For many families in Uganda and similar settings, a child’s cough or noisy breathing is a frightening and all-too-familiar experience. This study looks closely at what happens when young children with ongoing breathing problems are brought for care, and why so many of them fail to get the right help. By listening to parents, health workers, herbalists, and local drug sellers, the researchers uncover how asthma in very young children is often missed, and what that means for children’s health, family finances, and the wider community.

Figure 1
Figure 1.

Children who struggle to breathe

The caregivers in this study all had children under five who suffered repeated bouts of coughing, chest noise, and difficulty breathing, often starting in infancy. These attacks tended to last more than two weeks, got worse at night, and were frequently set off by colds or cold weather. Parents described sounds in the chest “like a sick chick or sleeping cat,” and some noticed that their children reacted badly to dust or chilly air, or that other family members had similar problems. Health workers and herbalists confirmed that they regularly saw young children with these recurring patterns of respiratory distress. These descriptions closely match what medical guidelines recognize as typical asthma symptoms in young children.

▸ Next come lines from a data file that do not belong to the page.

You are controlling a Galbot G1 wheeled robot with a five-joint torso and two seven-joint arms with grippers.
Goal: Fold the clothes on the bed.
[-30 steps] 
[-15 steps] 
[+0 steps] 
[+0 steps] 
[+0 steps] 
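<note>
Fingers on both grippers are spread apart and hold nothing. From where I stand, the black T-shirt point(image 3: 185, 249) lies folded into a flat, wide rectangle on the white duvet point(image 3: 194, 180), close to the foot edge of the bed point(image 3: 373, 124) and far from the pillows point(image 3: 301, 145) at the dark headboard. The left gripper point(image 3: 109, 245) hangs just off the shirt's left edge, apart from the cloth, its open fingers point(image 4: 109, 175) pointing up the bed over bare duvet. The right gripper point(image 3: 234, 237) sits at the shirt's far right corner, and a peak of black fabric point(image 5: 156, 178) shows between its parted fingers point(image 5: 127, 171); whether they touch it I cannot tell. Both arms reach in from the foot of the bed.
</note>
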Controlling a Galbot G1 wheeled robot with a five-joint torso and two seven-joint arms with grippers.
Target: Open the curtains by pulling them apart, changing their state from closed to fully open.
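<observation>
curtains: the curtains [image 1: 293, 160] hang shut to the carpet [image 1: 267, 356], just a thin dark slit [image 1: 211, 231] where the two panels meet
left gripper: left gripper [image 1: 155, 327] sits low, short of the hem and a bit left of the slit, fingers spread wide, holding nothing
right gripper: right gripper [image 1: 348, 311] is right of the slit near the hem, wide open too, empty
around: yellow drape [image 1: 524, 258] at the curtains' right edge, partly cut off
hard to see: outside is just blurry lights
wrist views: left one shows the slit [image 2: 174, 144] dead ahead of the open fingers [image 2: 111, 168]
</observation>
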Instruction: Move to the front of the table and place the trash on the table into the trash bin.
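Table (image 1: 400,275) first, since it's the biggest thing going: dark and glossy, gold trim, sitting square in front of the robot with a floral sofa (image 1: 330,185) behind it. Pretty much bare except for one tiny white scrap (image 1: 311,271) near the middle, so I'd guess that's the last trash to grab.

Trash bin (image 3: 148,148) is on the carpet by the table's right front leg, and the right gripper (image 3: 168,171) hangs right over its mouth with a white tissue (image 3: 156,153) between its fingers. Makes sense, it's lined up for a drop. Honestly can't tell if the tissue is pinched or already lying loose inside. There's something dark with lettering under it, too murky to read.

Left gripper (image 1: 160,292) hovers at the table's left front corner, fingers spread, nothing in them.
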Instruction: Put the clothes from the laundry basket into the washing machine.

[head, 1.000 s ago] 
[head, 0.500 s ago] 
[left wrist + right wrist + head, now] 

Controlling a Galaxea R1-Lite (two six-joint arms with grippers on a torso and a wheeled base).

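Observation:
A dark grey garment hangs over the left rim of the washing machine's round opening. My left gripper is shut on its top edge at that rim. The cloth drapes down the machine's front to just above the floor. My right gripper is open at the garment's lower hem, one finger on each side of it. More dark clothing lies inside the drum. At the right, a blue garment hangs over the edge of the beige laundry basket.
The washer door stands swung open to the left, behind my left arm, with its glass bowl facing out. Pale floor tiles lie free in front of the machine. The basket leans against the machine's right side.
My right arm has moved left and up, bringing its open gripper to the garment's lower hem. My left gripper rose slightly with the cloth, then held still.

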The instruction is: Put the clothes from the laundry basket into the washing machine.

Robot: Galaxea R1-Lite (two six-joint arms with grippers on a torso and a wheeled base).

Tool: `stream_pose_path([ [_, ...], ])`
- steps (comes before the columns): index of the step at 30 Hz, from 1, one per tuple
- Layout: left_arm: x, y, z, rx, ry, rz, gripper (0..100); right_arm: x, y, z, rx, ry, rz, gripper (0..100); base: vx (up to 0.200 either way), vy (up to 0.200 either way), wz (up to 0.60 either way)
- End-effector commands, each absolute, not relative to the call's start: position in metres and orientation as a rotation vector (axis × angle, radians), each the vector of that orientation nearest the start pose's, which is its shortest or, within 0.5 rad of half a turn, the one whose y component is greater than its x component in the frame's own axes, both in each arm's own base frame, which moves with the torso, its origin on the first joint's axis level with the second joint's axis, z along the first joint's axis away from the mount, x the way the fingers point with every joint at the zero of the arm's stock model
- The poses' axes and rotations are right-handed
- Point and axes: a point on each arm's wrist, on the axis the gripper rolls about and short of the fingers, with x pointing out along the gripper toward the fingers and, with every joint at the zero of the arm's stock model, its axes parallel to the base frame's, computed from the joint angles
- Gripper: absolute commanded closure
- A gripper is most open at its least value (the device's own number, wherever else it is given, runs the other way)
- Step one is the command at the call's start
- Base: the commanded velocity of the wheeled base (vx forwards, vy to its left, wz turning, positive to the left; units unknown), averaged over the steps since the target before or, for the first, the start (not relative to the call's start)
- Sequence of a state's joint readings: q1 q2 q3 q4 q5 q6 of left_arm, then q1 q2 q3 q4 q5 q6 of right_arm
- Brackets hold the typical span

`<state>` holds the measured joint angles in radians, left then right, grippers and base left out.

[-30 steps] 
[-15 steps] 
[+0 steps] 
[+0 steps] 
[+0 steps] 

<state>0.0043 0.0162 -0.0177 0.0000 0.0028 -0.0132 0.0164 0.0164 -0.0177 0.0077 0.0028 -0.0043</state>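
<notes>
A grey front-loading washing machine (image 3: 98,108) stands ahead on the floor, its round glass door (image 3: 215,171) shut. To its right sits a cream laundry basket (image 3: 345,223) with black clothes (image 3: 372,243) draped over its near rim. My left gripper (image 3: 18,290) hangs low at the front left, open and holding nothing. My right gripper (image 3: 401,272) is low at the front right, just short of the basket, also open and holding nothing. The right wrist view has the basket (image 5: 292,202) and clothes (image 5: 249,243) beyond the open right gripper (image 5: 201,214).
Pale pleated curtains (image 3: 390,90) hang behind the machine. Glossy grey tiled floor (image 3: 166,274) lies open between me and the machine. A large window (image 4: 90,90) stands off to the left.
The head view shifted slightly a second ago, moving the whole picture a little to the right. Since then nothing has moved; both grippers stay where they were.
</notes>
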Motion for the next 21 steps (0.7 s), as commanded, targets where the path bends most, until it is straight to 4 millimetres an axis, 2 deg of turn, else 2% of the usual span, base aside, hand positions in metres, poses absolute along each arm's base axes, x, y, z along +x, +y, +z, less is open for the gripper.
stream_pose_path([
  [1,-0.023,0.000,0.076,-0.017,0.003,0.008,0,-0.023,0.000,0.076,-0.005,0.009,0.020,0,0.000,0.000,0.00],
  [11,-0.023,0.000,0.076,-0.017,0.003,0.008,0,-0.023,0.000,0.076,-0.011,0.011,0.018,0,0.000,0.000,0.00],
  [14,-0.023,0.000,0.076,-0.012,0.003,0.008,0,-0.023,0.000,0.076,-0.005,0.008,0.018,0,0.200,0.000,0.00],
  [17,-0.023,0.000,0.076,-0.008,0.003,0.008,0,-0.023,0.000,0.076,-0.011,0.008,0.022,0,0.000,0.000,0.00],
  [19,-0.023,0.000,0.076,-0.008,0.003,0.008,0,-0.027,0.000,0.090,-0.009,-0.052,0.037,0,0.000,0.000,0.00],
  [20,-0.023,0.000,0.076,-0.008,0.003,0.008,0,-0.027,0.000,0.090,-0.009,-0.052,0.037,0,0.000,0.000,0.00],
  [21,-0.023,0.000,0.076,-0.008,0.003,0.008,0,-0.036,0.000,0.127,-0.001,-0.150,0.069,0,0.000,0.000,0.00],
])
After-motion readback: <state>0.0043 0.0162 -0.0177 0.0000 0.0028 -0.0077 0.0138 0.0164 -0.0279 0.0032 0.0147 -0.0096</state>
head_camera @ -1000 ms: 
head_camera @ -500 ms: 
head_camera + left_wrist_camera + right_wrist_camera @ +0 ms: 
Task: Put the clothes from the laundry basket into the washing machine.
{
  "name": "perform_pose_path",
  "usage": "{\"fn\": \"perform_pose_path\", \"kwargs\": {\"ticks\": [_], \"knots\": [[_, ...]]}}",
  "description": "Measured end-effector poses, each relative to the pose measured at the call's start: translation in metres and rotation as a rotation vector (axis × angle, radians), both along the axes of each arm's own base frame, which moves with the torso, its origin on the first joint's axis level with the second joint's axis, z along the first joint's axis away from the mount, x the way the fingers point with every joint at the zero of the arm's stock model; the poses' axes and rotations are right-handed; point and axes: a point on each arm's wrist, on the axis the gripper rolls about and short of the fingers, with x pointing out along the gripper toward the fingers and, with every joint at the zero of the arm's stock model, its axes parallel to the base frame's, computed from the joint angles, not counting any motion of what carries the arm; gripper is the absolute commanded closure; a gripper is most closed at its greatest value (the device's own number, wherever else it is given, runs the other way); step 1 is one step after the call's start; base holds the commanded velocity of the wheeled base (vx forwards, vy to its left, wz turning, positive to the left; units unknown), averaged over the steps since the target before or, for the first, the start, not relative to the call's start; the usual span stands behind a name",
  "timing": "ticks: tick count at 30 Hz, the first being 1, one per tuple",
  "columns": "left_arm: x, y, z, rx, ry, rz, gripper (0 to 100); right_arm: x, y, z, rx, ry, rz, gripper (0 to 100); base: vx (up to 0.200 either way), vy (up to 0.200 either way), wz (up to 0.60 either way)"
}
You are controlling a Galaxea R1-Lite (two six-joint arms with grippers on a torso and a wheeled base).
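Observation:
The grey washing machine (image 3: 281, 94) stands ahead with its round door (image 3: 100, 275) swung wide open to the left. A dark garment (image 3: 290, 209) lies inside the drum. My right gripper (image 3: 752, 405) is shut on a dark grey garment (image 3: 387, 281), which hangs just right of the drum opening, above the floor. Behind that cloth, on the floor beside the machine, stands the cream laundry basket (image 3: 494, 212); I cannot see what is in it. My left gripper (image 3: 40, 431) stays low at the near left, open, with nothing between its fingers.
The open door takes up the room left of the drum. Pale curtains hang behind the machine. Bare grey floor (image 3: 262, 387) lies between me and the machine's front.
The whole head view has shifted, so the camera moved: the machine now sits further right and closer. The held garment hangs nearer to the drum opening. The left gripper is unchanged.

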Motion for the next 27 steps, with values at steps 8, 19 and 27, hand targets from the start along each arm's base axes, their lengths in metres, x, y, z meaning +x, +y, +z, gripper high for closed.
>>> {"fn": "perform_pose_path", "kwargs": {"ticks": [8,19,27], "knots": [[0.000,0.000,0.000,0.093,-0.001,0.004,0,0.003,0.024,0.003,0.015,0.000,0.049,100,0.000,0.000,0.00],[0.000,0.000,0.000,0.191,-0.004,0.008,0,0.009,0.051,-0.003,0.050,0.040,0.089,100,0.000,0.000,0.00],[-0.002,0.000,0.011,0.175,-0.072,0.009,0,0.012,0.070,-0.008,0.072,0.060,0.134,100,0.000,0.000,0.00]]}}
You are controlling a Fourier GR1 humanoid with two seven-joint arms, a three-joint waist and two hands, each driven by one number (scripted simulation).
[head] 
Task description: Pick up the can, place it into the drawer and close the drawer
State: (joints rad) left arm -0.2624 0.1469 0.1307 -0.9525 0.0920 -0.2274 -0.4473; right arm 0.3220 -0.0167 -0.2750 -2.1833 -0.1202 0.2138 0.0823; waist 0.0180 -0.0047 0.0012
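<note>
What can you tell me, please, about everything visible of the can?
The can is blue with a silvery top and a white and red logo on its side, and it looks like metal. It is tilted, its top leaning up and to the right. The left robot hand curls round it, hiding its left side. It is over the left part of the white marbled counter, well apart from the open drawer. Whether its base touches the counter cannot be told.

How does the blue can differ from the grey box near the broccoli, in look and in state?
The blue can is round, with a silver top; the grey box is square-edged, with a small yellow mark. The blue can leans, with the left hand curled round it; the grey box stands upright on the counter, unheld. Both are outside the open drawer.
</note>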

Names that miss the real illness

Despite these clear patterns, most children were not told they had asthma. Instead, across repeated clinic visits they were variously labeled as having pneumonia, bronchitis, tuberculosis, malaria, or simply “cough.” Some health workers avoided the word asthma altogether in children under five, preferring terms like “reactive airways” or “allergic cough.” Caregivers often received different diagnoses from different clinicians, or no firm diagnosis at all, leaving them confused and frustrated. Herbalists, in contrast, were more willing to call the condition asthma based on the symptoms they observed, while drug shop attendants usually assumed pneumonia. This confusion over names meant that the underlying pattern of chronic airway disease remained largely unrecognized.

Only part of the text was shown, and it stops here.